NCI, part of the National Institutes of Health, serves numerous constituencies, from scientists researching cures to doctors looking for treatments and patients trying to understand the disease. In the past few years, more and more people have been getting those types of information from NCI's Web site.
But with some 50,000 documents about the disease, research and new drug trials being made available on the site, it is not always easy for people to find what they need, said Robert Stephens, NCI's Webmaster.
"We're flattening the site by creating a few top home page categories" rather than the 15 that greet visitors now, Stephens said. "Then we're cross-referencing everything, so it's impossible to make a wrong move." He said patients, doctors and researchers looking for grant information would be able to find it more easily.
"If you are diagnosed as a cancer patient and you want to know what your options are [for new drug trials] in your locality, you should be able to come into our system and find out what's available in your community," said Paul Van Nevel, associate director for cancer communications at NCI. "You can do it now, but you have to wade through a lot of information that you're not interested in."
The agency plans to make navigating easier by using StoryServer, a content management software package by Vignette Corp., Austin, Texas, that was first used by newspapers and magazines for Web publishing. Stephens said NCI chose the software because it provides "a transparent front end" to several databases and makes it easy for nonprogrammers to add new information to the back end of the site.
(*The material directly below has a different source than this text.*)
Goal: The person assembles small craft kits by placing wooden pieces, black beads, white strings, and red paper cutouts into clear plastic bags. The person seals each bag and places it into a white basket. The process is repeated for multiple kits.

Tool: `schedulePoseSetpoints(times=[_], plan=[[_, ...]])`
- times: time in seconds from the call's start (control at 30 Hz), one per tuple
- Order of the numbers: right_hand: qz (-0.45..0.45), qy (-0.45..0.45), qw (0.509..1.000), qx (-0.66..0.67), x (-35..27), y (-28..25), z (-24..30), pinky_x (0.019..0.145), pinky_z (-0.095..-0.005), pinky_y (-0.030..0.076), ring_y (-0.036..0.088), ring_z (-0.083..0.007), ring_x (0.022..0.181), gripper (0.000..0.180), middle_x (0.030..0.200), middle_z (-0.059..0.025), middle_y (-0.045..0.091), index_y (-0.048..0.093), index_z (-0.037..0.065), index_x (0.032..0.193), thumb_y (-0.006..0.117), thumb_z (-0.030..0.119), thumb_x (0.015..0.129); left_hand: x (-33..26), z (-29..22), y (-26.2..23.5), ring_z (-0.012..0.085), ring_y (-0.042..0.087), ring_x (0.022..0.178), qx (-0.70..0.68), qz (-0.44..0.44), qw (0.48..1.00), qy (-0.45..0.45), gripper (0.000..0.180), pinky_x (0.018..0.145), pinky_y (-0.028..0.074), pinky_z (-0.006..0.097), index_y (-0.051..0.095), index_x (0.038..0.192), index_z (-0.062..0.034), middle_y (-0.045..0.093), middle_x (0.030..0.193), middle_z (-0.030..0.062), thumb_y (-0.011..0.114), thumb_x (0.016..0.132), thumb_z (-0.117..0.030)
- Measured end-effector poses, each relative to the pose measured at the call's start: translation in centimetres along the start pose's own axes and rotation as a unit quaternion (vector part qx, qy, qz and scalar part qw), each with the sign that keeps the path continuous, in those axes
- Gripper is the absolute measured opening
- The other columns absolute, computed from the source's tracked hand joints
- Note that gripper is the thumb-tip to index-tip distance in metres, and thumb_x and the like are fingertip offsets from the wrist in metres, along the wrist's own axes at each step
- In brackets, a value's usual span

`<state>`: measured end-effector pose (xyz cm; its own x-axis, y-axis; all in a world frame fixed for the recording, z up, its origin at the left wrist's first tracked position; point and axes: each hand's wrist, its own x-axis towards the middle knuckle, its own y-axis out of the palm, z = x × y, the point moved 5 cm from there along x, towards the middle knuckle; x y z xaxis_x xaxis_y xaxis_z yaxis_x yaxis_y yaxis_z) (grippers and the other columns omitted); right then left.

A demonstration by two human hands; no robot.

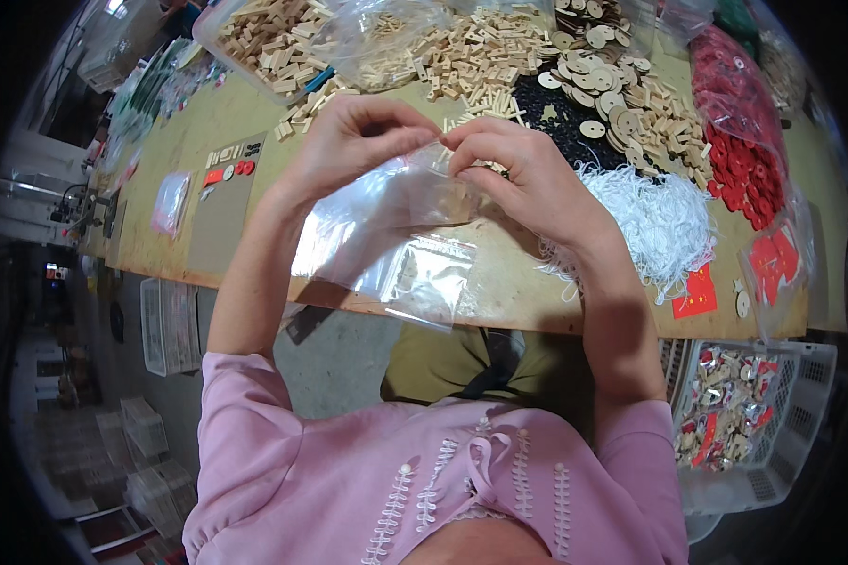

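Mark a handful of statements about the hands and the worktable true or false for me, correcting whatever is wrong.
1. The left hand and right hand are close together at a clear bag. True.
2. White strings lie to the left of both hands. False: the white strings are heaped to the right.
3. Red pieces lie to the right of the round wooden discs. True.
4. The crate of small packets stands on the table. False: the crate is beyond the near edge of the table, at lower right.
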<state>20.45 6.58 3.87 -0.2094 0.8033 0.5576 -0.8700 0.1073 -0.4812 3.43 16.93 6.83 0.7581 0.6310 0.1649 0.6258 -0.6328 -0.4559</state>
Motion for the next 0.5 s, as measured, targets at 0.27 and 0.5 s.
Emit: schedulePoseSetpoints(times=[0.27, 0.5], plan=[[0.006, -0.054, 0.996, 0.072, -0.2, 0.9, 4.4, 0.083, -0.0380, 0.055, 0.068, -0.0304, 0.095, 0.012, 0.100, -0.0121, 0.068, 0.069, 0.003, 0.100, 0.067, 0.002, 0.087, 2.5, 7.3, 0.9, 0.0036, 0.058, 0.077, -0.060, -0.003, 0.997, -0.045, 0.012, 0.067, 0.048, 0.020, 0.072, 0.109, -0.0058, 0.068, 0.093, -0.0039, 0.069, 0.098, -0.011], [0.009, -0.068, 0.996, 0.065, -7.6, -0.1, 10.8, 0.078, -0.0411, 0.054, 0.066, -0.0321, 0.089, 0.019, 0.095, -0.0121, 0.066, 0.069, -0.001, 0.097, 0.073, 0.000, 0.078, 6.2, 3.8, 11.1, 0.0127, 0.064, 0.082, 0.123, 0.107, 0.987, -0.010, 0.037, 0.077, 0.054, 0.029, 0.067, 0.129, -0.0106, 0.069, 0.108, 0.0059, 0.075, 0.093, -0.015]])
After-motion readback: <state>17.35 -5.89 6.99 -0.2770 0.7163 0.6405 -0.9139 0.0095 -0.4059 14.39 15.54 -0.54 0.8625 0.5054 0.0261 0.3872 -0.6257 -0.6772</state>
But at the heart of the site will be a feature that will let NCI profile its visitors, so people looking for information about breast cancer, for example, will not have to sift through other information to find it. The software accomplishes this with a "matching agent," which connects visitors' clicks with pages in the database that are related to information they have already seen, said Erik Josowitz, vice president of product marketing with Vignette.
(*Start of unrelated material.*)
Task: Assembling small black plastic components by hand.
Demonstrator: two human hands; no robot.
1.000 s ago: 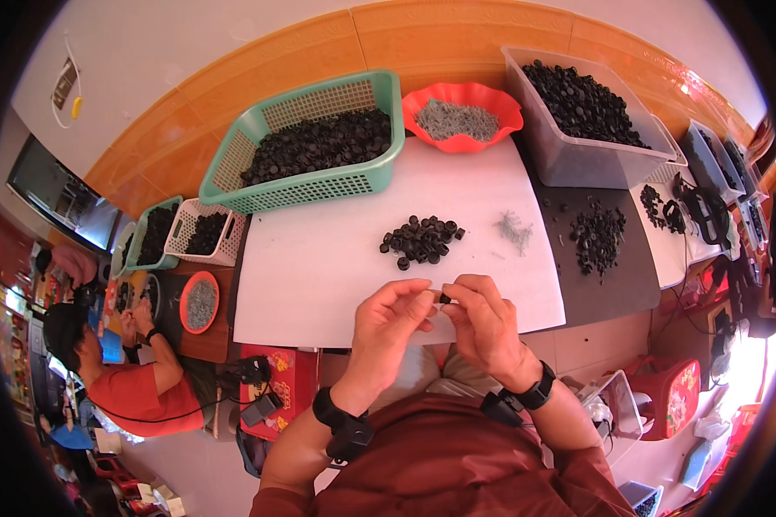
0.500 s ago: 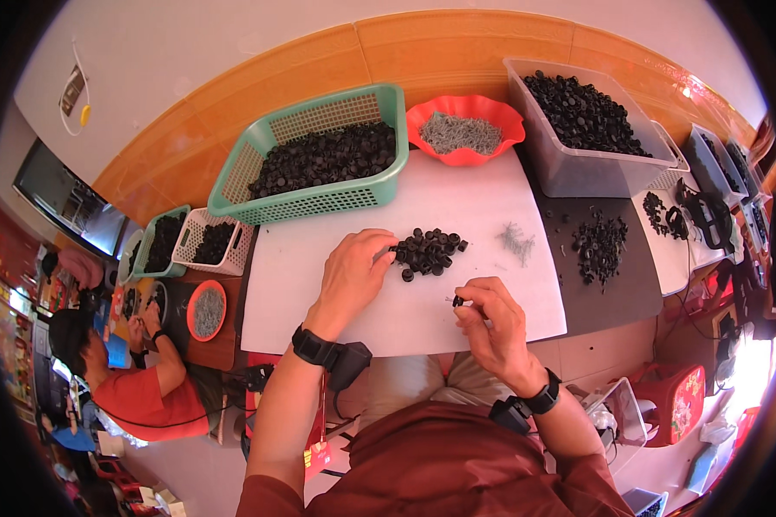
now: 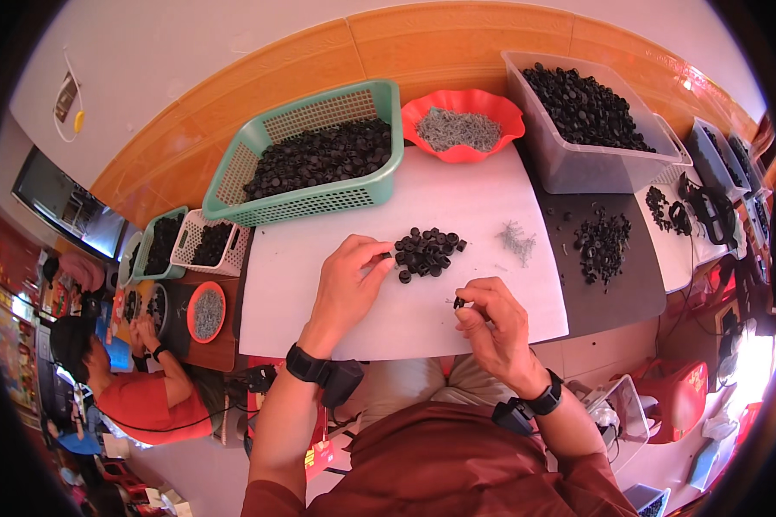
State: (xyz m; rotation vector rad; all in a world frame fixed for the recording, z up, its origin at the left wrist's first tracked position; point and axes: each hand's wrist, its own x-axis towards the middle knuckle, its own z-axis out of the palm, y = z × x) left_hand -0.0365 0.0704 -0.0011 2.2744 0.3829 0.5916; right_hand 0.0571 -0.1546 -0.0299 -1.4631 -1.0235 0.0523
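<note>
My left hand [image 3: 347,284] is closed at the left side of a pile of small round black plastic caps [image 3: 428,250], with one black cap [image 3: 386,255] pinched between thumb and forefinger. Nearer to me, my right hand [image 3: 498,329] grips a small black plastic piece [image 3: 459,302] in its fingertips. Thin metal bits stick out from that piece to the left; they look like screws, too small to make out well. A loose cluster of small silver screws [image 3: 516,243] lies on the white sheet [image 3: 319,336], right of the caps.
Behind the sheet stand a green basket [image 3: 302,201] of black caps, a red scalloped bowl [image 3: 463,155] of screws and a clear bin [image 3: 595,177] of black parts. More black parts [image 3: 602,246] lie on the dark mat at right. A co-worker [image 3: 159,401] sits at left.
My left hand has lifted slightly off the pile, and a cap now shows in its pinch. My right hand has barely moved. The co-worker's hands have shifted a little.
</note>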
Similar in concept to Amazon.com, the online bookstore that "recommends" titles to customers based on what they and others with the same purchasing patterns have bought, the NCI Web site would generate links for a visitor based on what they and others with similar interests have viewed. If a person visits repeatedly, StoryServer can use "cookies" or a user's password to keep track of what he looks at over time and to build an increasingly customized site.
Advocates for cancer patients said the public needs easier access to the latest cancer information, and the NCI project would probably help. For example, said David Harris, director of information technology for health content products with the American Cancer Society, "It's very important for us that the NCI puts the latest information about clinical trials up and easily accessible to the public." Patients often cannot find the information they need in time to take advantage of it, he said, and "many lives can be extended— if not in fact saved— if people have the information readily available."
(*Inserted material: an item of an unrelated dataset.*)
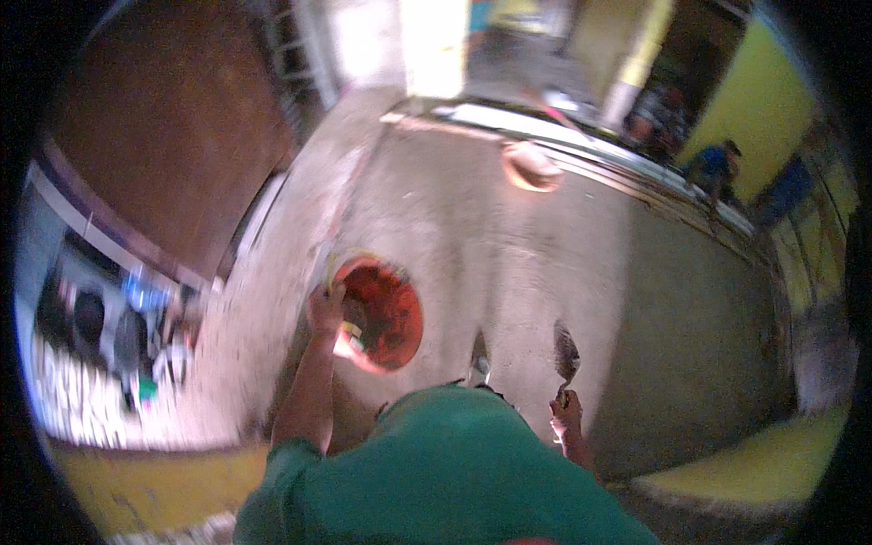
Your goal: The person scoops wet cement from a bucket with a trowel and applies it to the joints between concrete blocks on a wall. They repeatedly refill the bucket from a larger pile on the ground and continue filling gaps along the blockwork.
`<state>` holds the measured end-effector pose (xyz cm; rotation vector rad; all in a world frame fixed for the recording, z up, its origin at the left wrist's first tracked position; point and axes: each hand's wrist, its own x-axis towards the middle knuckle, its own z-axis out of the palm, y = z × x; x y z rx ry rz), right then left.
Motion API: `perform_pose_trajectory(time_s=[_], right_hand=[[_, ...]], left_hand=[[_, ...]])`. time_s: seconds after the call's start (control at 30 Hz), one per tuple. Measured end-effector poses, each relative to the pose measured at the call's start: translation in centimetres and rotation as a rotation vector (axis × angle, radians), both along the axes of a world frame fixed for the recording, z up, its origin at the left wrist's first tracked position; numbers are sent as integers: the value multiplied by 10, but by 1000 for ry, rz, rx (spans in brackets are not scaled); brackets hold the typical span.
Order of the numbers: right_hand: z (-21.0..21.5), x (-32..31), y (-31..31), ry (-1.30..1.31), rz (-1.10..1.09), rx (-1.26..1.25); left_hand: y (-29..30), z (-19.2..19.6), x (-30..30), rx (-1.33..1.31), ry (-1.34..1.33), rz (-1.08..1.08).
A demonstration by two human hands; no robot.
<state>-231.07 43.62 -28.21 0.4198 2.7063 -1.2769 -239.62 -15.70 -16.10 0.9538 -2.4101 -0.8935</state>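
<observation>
My left hand (325, 309) is closed at the left rim of an orange bucket (415, 320), on its rim or handle; blur hides which. Wet-looking residue coats the bucket's inside, and a small pale yellowish thing (352, 331) shows near its lower left wall. On the other side of my body, my right hand (566, 413) grips a trowel (567, 354) by its handle. The trowel's pointed metal blade faces away from me, over the grey floor (527, 291). One of my shoes (480, 368) shows below my green shirt.
Farther off, a second orange container (531, 168) stands on the floor near long boards (627, 182). A person in blue (713, 168) crouches by them at the far right. At left are a large brown panel (173, 118) and a low ledge (241, 309), with clutter (136, 336) beyond.
</observation>
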Motion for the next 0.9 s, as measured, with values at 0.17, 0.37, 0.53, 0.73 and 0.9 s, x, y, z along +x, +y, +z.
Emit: perform_pose_trajectory(time_s=[0.17, 0.37, 0.53, 0.73, 0.9], right_hand=[[-32, -122, 31, -243, 193, 18], [2, -317, -23, -65, 531, 166], [31, -426, -143, -11, 754, 98], [23, -455, -340, 303, 1142, 451], [-17, -472, -480, 308, 1372, 472]], left_hand=[[21, 10, -1, 225, 64, 285], [11, 37, 0, 427, 343, 551], [-29, 24, 34, 217, 304, 677], [-103, -5, 75, 261, 299, 932], [-179, -9, 111, 182, 34, 1129]])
Gena Love, director of support services with People Living Through Cancer Inc., a patient support group in Albuquerque, N.M., said that for those of her clients who are Internet-savvy, a more user-friendly NCI site would be welcome. But more than half of her patients still do not have Web access, she said.
Van Nevel said NCI will continue to operate its telephone hot line, the Cancer Information Service, but the toll-free service receives only a fraction of the inquiries NCI now gets on the Web.
According to NCI statistics, one of the entry points to its site for patients and the public receives 4 million hits a month, compared to 650,000 calls annually to the hot line. "Our assumption is that it's inevitable that [people] are going to be getting more into [the Web]," Van Nevel said.
Stephens said NCI plans to finish the prototype of the site next month and will begin implementing it by December.